## PROBLEM TO WORK ON
In the records below, find the line with "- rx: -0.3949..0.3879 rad" and the line with "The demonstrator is". Print both exactly, along with every line between them, and no other line.

START SUPPLIED DATA

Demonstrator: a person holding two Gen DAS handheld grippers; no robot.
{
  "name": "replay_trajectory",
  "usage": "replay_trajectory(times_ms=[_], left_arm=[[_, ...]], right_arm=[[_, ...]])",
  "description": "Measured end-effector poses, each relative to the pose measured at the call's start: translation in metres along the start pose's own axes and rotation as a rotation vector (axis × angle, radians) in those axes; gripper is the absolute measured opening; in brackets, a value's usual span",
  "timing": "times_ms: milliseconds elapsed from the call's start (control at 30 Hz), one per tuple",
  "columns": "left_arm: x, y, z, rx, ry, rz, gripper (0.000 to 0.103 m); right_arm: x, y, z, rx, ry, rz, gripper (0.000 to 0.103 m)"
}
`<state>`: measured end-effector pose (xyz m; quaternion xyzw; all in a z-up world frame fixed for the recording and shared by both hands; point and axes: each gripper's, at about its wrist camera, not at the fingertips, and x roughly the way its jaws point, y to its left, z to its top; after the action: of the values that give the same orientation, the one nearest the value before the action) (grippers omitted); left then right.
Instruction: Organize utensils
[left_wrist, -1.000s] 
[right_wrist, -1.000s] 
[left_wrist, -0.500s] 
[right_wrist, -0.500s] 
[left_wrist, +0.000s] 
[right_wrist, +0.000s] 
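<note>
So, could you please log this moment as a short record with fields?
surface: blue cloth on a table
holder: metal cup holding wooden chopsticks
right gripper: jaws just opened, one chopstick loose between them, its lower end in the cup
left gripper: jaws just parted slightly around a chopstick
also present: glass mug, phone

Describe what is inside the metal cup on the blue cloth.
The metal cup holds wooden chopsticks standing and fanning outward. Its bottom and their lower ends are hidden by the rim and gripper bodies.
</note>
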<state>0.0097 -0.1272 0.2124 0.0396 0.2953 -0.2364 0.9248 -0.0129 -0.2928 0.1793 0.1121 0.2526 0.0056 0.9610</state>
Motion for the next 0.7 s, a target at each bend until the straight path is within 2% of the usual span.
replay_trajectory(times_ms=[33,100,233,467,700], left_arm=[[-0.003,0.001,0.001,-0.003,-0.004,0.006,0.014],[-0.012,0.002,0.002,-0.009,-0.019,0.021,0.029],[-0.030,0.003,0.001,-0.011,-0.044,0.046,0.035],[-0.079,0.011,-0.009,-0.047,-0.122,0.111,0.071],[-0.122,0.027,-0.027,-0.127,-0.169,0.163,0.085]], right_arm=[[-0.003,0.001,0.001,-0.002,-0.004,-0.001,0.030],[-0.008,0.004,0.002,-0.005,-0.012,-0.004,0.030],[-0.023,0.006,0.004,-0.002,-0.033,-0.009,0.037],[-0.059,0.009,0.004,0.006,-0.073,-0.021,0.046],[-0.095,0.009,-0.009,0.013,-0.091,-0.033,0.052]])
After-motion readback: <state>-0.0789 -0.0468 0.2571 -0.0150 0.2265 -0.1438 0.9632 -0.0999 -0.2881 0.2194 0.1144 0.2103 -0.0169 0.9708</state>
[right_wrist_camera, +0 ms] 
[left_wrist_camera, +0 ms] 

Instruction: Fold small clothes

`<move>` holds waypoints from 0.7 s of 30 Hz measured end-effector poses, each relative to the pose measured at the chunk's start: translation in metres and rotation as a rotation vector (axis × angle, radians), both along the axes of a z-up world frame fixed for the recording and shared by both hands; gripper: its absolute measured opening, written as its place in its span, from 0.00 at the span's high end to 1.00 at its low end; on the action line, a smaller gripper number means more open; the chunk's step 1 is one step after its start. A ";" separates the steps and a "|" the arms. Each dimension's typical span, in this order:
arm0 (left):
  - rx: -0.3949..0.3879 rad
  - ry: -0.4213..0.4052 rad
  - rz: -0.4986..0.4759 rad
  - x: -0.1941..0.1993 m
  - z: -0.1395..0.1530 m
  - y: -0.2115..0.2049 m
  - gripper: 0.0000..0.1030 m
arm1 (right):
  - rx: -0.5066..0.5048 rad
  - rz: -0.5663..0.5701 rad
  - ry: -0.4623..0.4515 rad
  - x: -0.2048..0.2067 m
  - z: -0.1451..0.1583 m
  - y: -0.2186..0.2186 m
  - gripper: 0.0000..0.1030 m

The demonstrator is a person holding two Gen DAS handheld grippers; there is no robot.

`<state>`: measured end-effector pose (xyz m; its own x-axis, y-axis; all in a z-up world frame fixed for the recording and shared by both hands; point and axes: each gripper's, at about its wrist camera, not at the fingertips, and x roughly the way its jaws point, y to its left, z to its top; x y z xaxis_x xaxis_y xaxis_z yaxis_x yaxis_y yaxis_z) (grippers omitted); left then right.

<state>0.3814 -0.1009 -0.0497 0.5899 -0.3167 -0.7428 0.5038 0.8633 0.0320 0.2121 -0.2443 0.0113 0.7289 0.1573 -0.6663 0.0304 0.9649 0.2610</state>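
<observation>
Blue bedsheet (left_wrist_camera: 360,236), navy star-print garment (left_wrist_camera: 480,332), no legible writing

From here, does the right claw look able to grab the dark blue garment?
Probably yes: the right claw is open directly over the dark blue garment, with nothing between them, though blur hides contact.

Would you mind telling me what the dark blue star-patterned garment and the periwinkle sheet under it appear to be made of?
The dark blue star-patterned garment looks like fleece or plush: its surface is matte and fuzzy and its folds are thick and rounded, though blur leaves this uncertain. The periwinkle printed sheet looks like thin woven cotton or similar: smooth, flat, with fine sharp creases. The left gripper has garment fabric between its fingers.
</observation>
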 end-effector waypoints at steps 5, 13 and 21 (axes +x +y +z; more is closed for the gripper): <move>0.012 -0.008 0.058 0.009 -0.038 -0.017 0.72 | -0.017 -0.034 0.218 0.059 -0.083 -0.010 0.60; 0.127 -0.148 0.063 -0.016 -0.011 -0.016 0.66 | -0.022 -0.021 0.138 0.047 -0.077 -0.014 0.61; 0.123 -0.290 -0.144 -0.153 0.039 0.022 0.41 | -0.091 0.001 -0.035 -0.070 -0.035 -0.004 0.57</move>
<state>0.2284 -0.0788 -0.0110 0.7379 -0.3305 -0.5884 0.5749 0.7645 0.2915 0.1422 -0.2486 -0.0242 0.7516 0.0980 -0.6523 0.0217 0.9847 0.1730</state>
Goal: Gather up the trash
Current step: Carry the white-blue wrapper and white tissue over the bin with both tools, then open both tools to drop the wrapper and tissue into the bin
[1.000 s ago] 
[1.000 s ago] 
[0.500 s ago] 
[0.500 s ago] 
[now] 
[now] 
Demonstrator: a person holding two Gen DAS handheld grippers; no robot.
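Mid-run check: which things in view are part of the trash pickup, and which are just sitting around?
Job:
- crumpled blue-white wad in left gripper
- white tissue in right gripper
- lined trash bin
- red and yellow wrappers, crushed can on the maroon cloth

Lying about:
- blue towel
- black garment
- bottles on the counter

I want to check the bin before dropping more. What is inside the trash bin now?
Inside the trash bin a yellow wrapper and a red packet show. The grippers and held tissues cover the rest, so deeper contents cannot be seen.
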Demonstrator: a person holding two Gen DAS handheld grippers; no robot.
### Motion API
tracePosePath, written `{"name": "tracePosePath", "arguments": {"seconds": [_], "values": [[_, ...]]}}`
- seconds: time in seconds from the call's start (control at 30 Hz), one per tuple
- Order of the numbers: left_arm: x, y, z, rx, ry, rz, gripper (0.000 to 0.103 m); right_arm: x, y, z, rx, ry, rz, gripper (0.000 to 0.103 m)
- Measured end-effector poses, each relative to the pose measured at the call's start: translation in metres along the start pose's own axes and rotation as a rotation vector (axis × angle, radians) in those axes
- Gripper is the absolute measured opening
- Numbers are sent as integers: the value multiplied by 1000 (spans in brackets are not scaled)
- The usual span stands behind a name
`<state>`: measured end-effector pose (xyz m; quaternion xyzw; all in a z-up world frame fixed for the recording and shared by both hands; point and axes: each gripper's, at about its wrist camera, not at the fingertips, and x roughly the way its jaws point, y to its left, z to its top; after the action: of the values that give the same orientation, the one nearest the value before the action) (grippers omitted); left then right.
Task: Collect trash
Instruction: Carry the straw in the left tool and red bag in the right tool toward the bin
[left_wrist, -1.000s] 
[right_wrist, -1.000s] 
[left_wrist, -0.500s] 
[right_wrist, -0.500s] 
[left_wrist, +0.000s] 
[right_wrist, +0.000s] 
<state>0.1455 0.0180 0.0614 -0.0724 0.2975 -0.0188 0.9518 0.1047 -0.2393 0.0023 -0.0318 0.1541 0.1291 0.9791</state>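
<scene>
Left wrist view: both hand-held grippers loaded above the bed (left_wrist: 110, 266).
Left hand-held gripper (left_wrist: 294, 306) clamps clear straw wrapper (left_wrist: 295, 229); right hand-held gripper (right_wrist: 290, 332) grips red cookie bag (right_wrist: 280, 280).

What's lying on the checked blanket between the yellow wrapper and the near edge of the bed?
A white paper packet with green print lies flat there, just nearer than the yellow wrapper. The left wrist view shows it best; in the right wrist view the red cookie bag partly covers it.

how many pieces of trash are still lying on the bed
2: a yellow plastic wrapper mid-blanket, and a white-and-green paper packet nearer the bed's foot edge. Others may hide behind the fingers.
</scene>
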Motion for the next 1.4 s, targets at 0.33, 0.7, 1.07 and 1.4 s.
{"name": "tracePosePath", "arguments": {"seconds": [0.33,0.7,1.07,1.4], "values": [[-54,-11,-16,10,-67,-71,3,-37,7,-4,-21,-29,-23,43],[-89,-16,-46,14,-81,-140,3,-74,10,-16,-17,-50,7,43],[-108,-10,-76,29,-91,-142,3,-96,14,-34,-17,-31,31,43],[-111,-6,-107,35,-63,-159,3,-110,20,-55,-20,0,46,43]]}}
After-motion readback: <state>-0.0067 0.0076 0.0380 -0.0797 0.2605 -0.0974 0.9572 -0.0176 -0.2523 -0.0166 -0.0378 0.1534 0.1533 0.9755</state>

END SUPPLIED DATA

## WRITTEN RESPONSE
  - rx: -0.3949..0.3879 rad
  - ry: -0.4213..0.4052 rad
  - rz: -0.4986..0.4759 rad
  - x: -0.1941..0.1993 m
  - z: -0.1395..0.1530 m
  - y: -0.2115..0.2049 m
  - gripper: 0.0000..0.1030 m
arm1 (right):
  - rx: -0.5066..0.5048 rad
  - rz: -0.5663..0.5701 rad
  - ry: -0.4623..0.4515 rad
  - x: -0.2048..0.2067 m
  - z: -0.1451..0.1583 m
  - y: -0.2186..0.2186 m
  - gripper: 0.0000..0.1030 m

The demonstrator is a person holding two Gen DAS handheld grippers; there is no robot.

The response is finished, and the exercise is complete.